■ **TASK OBJECTIVE**: Please write out, exactly as given, every line of the entries below up to and including the line with "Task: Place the".

Entries taken from a collection:
☆ ☆ ☆ ☆ ☆
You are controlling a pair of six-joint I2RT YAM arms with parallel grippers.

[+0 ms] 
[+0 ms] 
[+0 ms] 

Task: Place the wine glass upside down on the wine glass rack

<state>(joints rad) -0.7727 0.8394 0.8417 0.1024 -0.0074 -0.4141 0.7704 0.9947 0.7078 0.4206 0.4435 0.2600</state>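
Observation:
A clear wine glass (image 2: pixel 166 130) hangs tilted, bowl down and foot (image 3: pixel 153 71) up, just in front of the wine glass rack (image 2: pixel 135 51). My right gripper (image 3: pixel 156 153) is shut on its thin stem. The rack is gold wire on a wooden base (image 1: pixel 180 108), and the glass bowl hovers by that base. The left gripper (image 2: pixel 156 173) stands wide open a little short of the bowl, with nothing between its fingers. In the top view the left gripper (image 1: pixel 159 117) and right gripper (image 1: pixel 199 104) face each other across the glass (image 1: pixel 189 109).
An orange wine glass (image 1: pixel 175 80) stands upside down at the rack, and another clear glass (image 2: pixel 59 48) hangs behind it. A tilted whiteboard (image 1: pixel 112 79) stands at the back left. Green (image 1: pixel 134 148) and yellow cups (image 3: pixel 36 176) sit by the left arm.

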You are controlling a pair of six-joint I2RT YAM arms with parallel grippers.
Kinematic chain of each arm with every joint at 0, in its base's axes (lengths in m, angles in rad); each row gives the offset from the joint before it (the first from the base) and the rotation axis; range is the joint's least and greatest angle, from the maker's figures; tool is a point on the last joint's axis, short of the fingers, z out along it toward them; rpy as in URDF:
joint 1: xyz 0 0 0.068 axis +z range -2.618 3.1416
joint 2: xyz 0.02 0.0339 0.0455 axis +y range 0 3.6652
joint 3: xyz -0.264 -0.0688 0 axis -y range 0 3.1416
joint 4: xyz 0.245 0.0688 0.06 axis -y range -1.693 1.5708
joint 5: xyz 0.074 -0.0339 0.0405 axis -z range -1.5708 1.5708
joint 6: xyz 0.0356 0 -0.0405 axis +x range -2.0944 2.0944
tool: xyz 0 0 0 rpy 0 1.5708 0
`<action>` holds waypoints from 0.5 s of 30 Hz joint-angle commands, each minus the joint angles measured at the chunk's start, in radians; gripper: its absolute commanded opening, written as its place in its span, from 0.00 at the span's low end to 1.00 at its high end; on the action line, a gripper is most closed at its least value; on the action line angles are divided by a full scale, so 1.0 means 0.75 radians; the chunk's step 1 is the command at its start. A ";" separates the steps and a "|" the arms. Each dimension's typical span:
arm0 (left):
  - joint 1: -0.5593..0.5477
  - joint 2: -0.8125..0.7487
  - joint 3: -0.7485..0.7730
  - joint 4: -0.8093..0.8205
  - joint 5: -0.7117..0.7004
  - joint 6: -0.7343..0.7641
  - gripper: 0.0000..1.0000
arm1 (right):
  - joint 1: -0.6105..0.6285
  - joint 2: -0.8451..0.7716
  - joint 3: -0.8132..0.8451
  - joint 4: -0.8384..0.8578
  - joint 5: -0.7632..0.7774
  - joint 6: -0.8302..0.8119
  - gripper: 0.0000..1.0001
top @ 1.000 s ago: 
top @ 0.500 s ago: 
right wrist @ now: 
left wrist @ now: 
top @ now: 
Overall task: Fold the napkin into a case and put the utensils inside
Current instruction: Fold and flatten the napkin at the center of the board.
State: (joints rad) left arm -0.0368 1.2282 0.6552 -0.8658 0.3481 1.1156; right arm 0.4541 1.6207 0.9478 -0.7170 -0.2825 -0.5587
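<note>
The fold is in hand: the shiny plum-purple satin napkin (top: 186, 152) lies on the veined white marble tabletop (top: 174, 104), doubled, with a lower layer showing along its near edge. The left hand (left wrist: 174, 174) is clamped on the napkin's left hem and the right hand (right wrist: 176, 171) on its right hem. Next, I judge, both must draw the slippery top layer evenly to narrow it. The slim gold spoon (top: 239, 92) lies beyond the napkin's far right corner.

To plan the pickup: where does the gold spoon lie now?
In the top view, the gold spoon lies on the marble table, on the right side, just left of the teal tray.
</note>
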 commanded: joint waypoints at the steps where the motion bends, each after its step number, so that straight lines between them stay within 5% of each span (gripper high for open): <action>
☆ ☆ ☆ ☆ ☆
■ **RESULT OF THE EXERCISE**:
You are controlling a pair of six-joint I2RT YAM arms with parallel grippers.

[+0 ms] 
[+0 ms] 
[+0 ms] 

Task: Place the wine glass upside down on the wine glass rack

No more output is expected for this exercise.